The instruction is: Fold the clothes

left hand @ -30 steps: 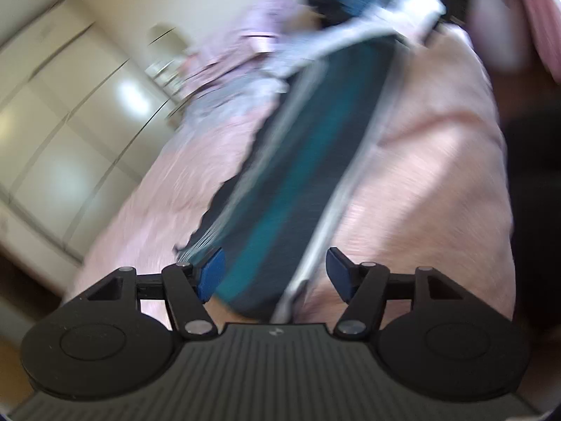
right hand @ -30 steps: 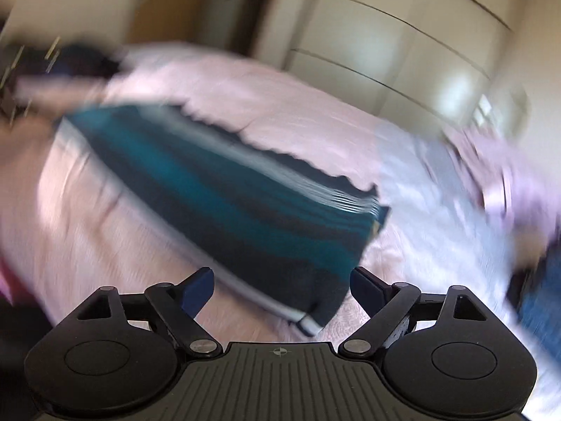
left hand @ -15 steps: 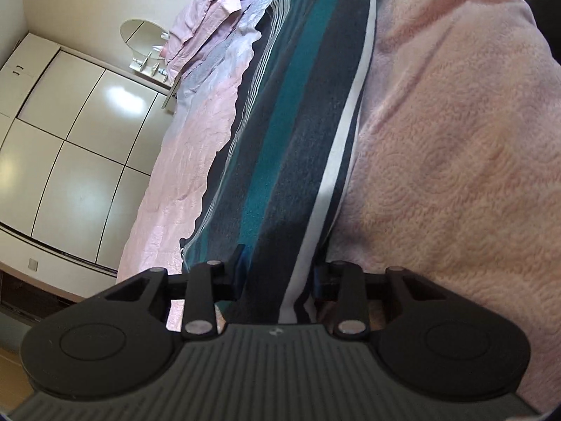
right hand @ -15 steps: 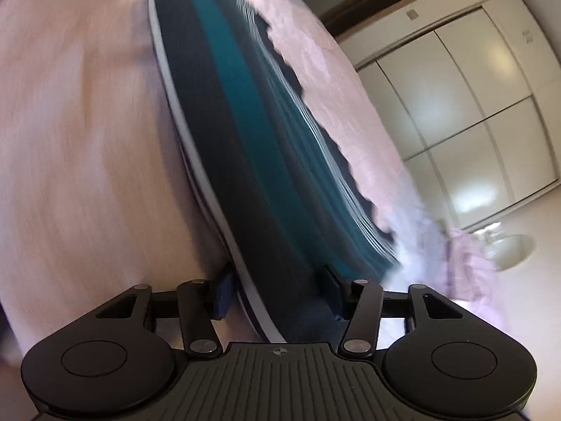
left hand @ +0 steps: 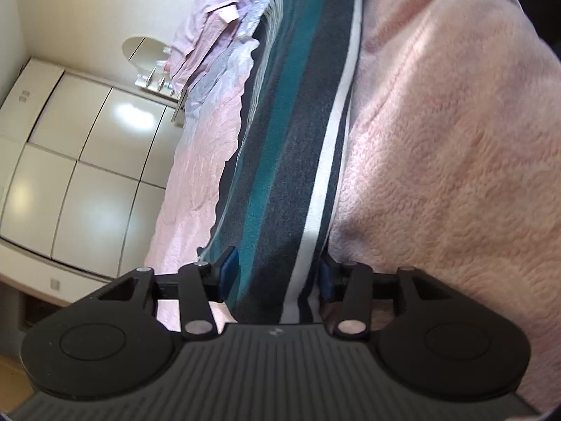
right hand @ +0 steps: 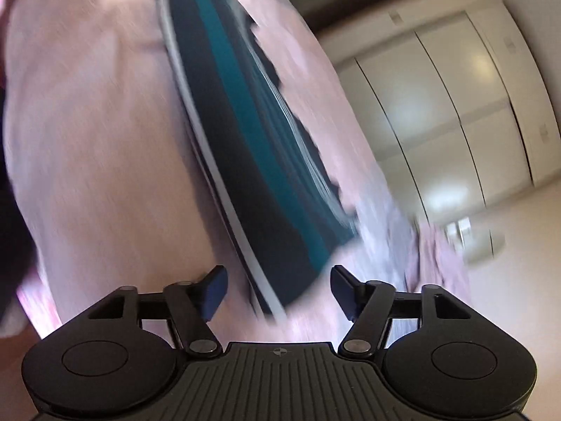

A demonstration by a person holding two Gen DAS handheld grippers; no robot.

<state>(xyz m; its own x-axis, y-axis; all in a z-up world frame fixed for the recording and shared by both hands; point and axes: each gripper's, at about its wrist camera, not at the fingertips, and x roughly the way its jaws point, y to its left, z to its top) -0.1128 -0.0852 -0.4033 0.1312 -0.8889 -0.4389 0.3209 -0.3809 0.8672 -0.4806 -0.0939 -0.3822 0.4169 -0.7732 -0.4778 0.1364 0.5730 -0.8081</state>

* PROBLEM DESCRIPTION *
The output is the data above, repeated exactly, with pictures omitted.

* WRITTEN RESPONSE *
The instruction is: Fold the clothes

left hand @ -30 steps: 
right hand @ -30 steps: 
left hand @ -15 steps: 
right hand @ -15 steps: 
left hand @ +0 steps: 
right hand @ +0 steps: 

A demonstration by a person holding two Gen DAS handheld grippers; no robot.

<state>(xyz m; its own x-axis, y-axis; all in a z-up world frame fixed for the recording and shared by both hands; point and axes: each gripper's, at about its wrist camera, not at the fingertips, and x roughly the way its jaws point, y to its left, z to its top) -0.1128 -0.0852 -0.4033 0.1312 -0.8889 -0.4389 0.3209 -0.3809 0.8672 -0.4806 -0.0939 -0.3822 0.4169 -0.7732 -0.4778 0.1364 0.5730 -0.8081</state>

The answer has now been finished.